Childhood Obesity Prevention Study Results Known
Childhood Obesity Prevention
The National Institute on Media and the Family will announce its results from a childhood obesity prevention study.
America's children are spending more time in front of their televisions and computers. Today, the average child spends over 44 hours per week in front of a screen and has more access to television, with 43 percent of children ages four to six having a TV in their bedrooms.
A recent study has shown that children with televisions in their bedrooms are at 31 percent greater risk for being overweight or obesity.
The study will be presented by David Walsh, Ph.D., founder and president of the National Institute on Media and the Family, on Thursday, May 24, 2007, at 10:00 a.m. EDT, at National Press Club, Murrow Room, 529 14th Street NW, Washington, D.C..

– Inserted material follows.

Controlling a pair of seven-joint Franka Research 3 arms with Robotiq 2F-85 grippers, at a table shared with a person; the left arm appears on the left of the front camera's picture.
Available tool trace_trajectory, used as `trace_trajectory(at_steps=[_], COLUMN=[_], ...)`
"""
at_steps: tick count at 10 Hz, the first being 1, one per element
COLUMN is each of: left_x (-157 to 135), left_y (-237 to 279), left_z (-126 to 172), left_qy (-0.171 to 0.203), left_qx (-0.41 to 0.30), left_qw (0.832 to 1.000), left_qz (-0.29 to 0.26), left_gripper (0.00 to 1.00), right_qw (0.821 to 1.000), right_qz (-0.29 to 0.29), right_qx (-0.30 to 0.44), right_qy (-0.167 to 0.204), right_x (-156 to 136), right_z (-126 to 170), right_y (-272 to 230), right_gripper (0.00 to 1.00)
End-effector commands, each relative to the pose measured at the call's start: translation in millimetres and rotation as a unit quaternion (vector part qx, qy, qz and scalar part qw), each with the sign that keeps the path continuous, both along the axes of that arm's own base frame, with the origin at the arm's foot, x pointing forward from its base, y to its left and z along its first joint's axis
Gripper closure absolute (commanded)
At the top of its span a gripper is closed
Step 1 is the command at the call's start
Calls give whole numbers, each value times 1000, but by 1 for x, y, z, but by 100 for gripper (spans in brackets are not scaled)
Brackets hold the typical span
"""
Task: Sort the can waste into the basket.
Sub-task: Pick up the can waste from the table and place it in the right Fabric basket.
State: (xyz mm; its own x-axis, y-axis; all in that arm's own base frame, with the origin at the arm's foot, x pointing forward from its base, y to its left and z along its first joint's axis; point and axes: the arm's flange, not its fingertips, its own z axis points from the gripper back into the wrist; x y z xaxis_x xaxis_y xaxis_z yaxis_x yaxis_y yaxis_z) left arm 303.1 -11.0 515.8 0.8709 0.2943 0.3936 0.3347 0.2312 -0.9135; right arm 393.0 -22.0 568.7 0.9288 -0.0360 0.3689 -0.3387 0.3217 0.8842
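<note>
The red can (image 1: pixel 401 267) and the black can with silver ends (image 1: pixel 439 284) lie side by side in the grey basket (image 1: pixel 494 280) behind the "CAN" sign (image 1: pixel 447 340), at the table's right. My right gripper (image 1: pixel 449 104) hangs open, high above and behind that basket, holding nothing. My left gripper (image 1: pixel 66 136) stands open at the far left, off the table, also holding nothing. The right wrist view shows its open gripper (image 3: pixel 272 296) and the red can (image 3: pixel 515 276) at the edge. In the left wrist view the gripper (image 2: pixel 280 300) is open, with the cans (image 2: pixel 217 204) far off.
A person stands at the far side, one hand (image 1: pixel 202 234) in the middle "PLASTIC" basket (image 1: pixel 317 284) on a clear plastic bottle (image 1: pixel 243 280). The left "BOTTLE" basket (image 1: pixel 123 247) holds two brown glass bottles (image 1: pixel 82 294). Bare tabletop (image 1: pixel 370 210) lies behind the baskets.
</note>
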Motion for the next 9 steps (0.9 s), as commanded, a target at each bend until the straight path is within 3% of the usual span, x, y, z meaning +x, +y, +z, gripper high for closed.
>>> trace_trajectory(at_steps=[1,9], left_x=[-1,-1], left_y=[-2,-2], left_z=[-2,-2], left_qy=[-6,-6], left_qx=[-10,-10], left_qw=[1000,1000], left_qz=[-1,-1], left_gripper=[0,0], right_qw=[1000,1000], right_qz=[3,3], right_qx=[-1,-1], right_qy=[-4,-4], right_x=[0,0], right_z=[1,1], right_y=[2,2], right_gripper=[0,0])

The National Institute on Media and the Family, partnering with the Cargill Foundation, Medica Foundation and the Healthy and Active American Foundation, piloted Switch(R), an eight-month program designed to Switch what kids "do, view and chew." The goal was to measure and evaluate changes in behavior relating to fitness levels, nutritional choices and screen time usage of third-, fourth- and fifth-graders. The preliminary results show increases in physical activity and consumption of fruits and vegetables, and decreases in screen time by the children participating in the program.
To remind parents that too much screen time is harmful for their child's health, the National Institute on Media and the Family is airing a national public service announcement. The PSA will be airing in more than 20 media markets across the country.